Одна студентка-американка, посмотрев «Летят журавли», принесла мне письмо сыгравшей там главную роль Тане Самойловой, не зная, что Таня уже умерла… Она вложила в конверт крошечную фотографию своего мужа, ни за что ни про что убитого в Афгане.

Я написал 31 декабря 2014 года, в больнице, стихотворение «В университетском киноклассе». Там есть такие строки:

Здесь так любят о холодном лете / прошкинский, пожалуй, лучший фильм, / дети Чили и Анголы дети, / парагвайка, чероки и финн.

Плакали ковбоистые янки / что Папанов уркой был убит. / И не будет в сердце китаянки / никогда Приемыхов забыт.

Жаль, что запоздало Мордюковой / выразил ковбой за Комиссар / благодарность дедовской подковой / этот фильм — он стольких потрясал.

Вот что написала поэтесса / и представьте, что из США: / Думала над фильмUnfinished пьеса. / У меня теперь другой душа...

И в письме Самойловой Татьяне, / веря, что она еще жива, / фото мужа, павшего в Афгане, / принесла талсанская вдова.
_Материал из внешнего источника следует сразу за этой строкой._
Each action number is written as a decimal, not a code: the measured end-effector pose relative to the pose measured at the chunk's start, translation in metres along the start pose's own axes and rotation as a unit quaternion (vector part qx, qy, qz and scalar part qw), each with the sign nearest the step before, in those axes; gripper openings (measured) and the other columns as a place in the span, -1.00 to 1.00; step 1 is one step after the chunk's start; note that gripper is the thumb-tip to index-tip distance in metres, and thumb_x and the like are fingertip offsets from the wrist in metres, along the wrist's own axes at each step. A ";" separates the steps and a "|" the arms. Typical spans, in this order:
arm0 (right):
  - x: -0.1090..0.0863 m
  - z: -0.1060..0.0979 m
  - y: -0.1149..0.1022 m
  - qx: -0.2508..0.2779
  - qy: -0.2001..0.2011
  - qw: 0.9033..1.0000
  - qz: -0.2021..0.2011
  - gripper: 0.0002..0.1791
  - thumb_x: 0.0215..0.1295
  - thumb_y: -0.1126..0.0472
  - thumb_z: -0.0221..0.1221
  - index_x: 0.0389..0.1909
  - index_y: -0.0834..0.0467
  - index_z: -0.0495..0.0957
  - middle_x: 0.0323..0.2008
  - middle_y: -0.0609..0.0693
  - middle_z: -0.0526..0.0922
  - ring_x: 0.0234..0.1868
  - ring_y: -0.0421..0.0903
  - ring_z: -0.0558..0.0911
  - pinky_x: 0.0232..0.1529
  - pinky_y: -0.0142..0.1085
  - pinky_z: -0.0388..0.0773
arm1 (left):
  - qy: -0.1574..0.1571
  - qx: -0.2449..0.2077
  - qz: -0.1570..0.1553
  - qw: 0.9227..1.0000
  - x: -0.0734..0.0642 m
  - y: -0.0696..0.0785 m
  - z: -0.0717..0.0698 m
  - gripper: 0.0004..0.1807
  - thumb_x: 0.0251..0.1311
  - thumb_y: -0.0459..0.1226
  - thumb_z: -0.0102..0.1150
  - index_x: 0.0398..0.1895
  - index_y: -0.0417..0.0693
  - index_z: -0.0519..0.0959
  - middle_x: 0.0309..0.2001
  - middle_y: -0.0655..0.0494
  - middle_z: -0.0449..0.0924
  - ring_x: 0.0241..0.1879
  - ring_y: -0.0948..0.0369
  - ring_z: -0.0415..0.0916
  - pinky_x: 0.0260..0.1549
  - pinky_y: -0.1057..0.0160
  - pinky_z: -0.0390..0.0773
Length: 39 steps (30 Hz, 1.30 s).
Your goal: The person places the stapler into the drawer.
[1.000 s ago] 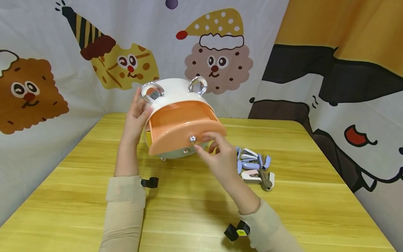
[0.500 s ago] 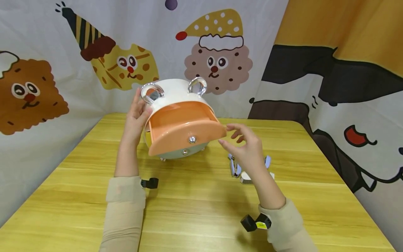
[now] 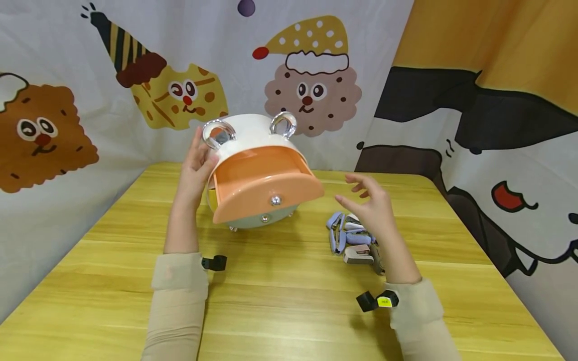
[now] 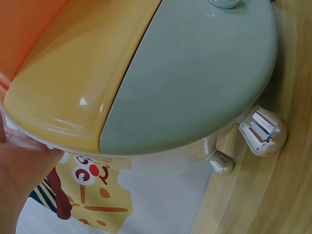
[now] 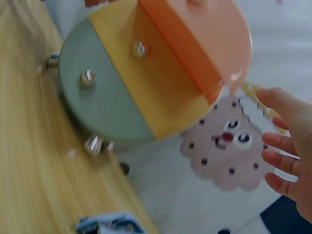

Разве Землю мало истерзали? / Кинокласс - особая страна — / войнообожателей нет в зале, / в зале все твои враги, война.

Снайпером Кабирия не стала, / Хоть жилось ей вовсе нелегко / и дорогу к храму показала / всем Анджапаридзе Верико.

Я был в 97 странах и вот что хочу сказать: нет ни одной национальности на планете, состоящей только из плохих людей!

Японский бог!

— Евгений Александрович, кто, на ваш взгляд, самый интересный молодой российский поэт?

Из поколения тридцатилетних лучшая, мне кажется, Вера Полозкова. Если я устрою когда-нибудь большой вечер поэзии, обязательно позову Веру. А из совсем молодых — пока не знаю. Была у меня любопытная история… Мне очень понравилась одна девочка, я даже написал о ней статью. А потом позвонил ее отец и попросил больше ее нигде не печатать, потому что все стихи написал он сам.

— Как вы относитесь к мату в поэзии?

Все очень зависит от того, как мат употреблять. Хотя в целом, конечно, мне мат в стихах не особо нравится.

Сам я себя даже в жизни сдерживаю и если уж хочу сказать что-то такое, говорю: «Японский бог!»…

Я написал поэтессе Вере Павловой заклинание, чтобы она перестала ругаться матом! И, кажется, она меня услышала и понизила шкалу. Вера Полозкова, про которую я уже говорил, очень талантлива и как поэт, и как чтец. Хорошая девочка, я недавно поздравлял ее с рождением дочки. Она с экрана телевизора мне пообещала, что больше не будет материться!

_— Как считаете: изменилось ли значение и роль поэта и поэзии сегодня по сравнению с шестидесятыми годами?_

Ни в коем разе! Чем больше людей забывает о необходимости поэзии, тем ее значение возрастает. Разве вы не видите?